Honestly, all three are fair.

‘So,’ he says, eventually. ‘Are you going to explain what the hell we’re about to do?’

I very much want to barf. At least that might pause the conversation a little longer.

‘Yeah. I guess I should explain.’

I do not want to explain. Roman already thinks I’m crazy. How much of my wild family do I let him know about?

All of it, I guess. In for a penny and all that

But where the hell do I begin?

‘This is the bit where you regret getting in the car,’ I say.

His eyebrow lifts. ‘I’m not sure I had a choice, to be fair.’

I exhale and grip the wheel even harder.

‘Okay. Eddie first.’

‘The ex?’

‘Yes. Him.’ I immediately want to rewind.Abort.

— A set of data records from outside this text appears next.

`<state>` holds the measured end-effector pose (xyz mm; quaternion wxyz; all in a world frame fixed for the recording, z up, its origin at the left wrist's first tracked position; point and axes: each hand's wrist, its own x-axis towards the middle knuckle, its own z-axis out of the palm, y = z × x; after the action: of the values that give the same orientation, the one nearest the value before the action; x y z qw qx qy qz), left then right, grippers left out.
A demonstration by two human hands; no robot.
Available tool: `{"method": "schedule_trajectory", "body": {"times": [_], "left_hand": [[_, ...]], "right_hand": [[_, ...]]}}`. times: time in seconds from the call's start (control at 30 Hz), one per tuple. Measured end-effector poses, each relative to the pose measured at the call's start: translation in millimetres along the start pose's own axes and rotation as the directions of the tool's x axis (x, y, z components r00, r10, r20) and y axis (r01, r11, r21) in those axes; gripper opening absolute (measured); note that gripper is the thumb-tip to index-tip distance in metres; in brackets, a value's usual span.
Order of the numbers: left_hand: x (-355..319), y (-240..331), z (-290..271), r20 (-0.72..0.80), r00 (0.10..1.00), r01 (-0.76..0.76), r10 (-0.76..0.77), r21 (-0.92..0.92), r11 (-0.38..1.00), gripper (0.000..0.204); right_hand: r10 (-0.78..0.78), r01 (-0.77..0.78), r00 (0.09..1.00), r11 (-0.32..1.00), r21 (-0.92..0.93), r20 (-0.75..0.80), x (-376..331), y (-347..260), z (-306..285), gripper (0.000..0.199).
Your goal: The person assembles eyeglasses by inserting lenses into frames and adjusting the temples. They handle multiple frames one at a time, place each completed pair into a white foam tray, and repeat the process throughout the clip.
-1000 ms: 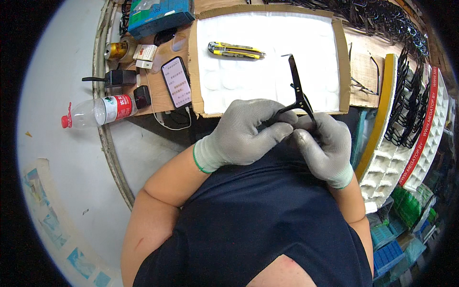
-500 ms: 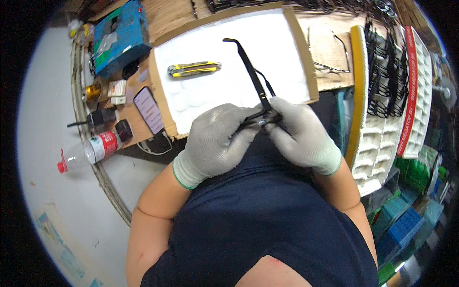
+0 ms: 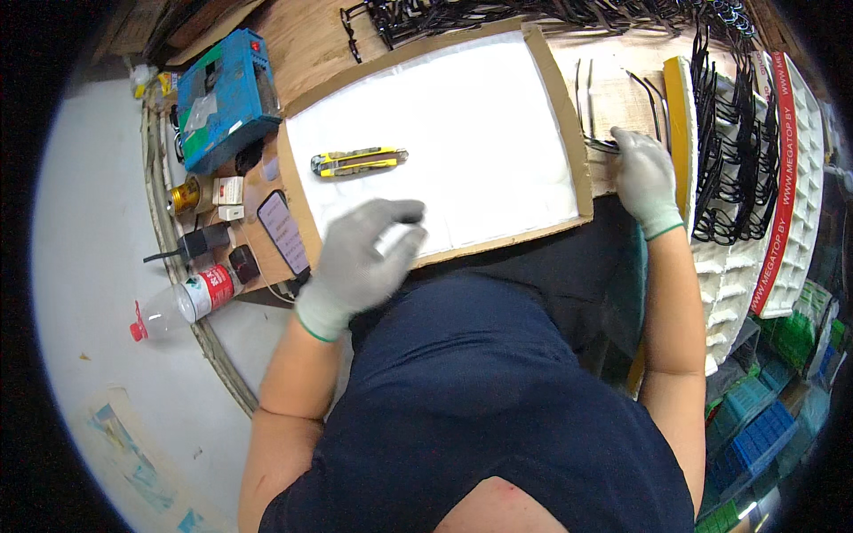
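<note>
Both my hands wear grey gloves. My left hand (image 3: 364, 253) hovers, blurred, over the near edge of the white pad (image 3: 462, 115) in a cardboard tray (image 3: 569, 115); its fingers are apart and it holds nothing. My right hand (image 3: 641, 178) reaches past the tray's right side, fingertips pinched on the near ends of thin black spectacle parts (image 3: 588, 107) lying on the wooden table. A yellow and black utility knife (image 3: 360, 162) lies on the pad, beyond my left hand.
Racks of black spectacle frames (image 3: 737, 151) and white compartment trays (image 3: 800, 178) stand at the right behind a yellow strip (image 3: 680, 133). More black frames (image 3: 498, 13) are piled at the back. At the left are a blue box (image 3: 227, 98), a phone (image 3: 284, 233) and a plastic bottle (image 3: 178, 302).
Both hands held one black spectacle part together near my chest. Now they are apart: the right has gone out to the right of the tray, the left has swung down-left and is empty.
</note>
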<state>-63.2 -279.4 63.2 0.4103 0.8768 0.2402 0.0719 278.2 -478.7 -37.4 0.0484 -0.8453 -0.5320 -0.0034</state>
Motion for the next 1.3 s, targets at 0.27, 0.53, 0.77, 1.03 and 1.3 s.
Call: {"method": "schedule_trajectory", "body": {"times": [0.27, 0.53, 0.77, 1.03, 1.3], "left_hand": [[173, -137, -67, -0.34, 0.928, 0.252, -0.152, 0.275, 0.928, 0.047], [261, -259, -54, -0.223, 0.861, 0.457, -0.457, -0.054, 0.888, 0.064], [145, -222, -134, -0.585, 0.799, 0.094, -0.141, -0.11, 0.99, 0.074], [-17, -87, -90, -0.424, 0.831, 0.165, -0.359, -0.429, 0.888, 0.054], [-34, -31, -9, -0.265, 0.949, 0.005, -0.172, -0.533, 0.846, 0.025]], "right_hand": [[0.098, -0.079, 0.985, 0.988, -0.134, 0.144, 22, -3, 13, 0.022], [0.021, 0.023, 0.969, 0.984, 0.176, -0.246, 19, -37, -29, 0.033], [-0.061, -0.003, 0.986, 0.923, 0.385, 0.154, 17, -115, -15, 0.016], [-0.013, -0.044, 0.96, 0.979, 0.197, 0.279, 28, -128, -1, 0.022], [-0.089, -0.004, 0.939, 0.963, 0.269, 0.332, 27, -127, -19, 0.023]]}}
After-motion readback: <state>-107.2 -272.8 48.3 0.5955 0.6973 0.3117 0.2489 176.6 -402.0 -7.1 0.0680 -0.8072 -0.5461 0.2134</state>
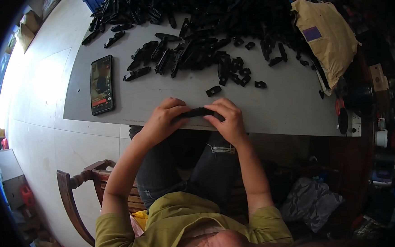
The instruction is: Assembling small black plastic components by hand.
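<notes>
My left hand [163, 119] and my right hand [226, 117] together grip one long black plastic part [197, 112] at the near edge of the grey table [278, 105]. Each hand closes on one end of it, fingers curled over the top. A large heap of similar black plastic parts [209, 14] covers the far half of the table. Smaller loose black pieces [213, 91] lie just beyond my hands.
A smartphone [102, 84] with a lit screen lies on the table's left side. A tan padded envelope [330, 38] rests at the right. A blue crate [92, 0] stands at the far left. A wooden chair [75, 194] is under me, a grey bag [308, 202] on the floor at right.
</notes>
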`<state>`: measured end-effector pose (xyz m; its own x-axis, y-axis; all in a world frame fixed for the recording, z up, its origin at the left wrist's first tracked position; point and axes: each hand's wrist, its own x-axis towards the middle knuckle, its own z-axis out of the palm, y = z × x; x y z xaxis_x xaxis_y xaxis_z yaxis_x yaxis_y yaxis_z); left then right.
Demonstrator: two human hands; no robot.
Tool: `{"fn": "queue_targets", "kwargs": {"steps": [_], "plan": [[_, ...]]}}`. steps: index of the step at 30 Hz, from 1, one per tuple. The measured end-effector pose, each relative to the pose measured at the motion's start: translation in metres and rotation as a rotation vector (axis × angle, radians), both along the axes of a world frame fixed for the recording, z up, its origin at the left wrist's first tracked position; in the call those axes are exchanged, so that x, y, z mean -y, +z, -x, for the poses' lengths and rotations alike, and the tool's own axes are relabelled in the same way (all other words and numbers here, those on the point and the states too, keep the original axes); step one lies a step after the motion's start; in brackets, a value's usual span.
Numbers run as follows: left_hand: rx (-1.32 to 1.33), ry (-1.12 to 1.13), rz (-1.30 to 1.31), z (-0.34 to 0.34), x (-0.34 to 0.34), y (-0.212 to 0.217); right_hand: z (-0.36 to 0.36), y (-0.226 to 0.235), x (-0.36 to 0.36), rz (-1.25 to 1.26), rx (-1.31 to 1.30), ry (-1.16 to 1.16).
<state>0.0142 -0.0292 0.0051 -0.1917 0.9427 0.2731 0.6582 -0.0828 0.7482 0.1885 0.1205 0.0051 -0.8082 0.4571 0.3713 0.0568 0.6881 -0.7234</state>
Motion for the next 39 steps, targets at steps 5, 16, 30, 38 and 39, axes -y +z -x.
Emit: {"fn": "queue_targets", "kwargs": {"steps": [5,16,30,38,39], "plan": [[0.060,-0.032,0.020,0.008,-0.003,0.001,-0.002,0.010,-0.009,0.049,0.118,0.077],[-0.063,0.255,-0.022,0.033,-0.034,0.006,0.016,0.010,-0.016,-0.329,0.083,-0.152],[-0.207,0.065,-0.056,0.006,-0.001,0.005,0.009,0.001,0.003,0.514,-0.032,-0.056],[0.144,0.044,0.033,0.013,0.001,0.004,0.012,0.014,-0.006,-0.105,0.171,0.066],[0.125,-0.005,-0.001,0.016,-0.001,0.005,0.013,0.014,-0.007,-0.107,0.173,0.062]]}}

But it’s too late to try and hide my crazy life from Roman. I very much dragged him into it, and I can’t go back now.

‘We dated. Very briefly. In university.’

‘Did he also get the maniac treatment? Did ya tie him to your radiator and make him regret his life choices?’ Roman’s voice may have been filled with sarcasm, but when I glanced over at him, he looked paler than usual.’

His jokes aren’t going to make what I’m about to say land any easier.

‘Because he kind of murdered one of my professors.’

Roman blinks. ‘He?—’

‘Killed him,’ I say quickly. Ripping off the band-aid. ‘Pushed him right down a stairwell in front of me.’

‘Why?’ Roman’s voice sounded altogether mouse-like as it hit several octaves higher than usual.

I swallow hard.

‘Because the professor looked at me for too long.’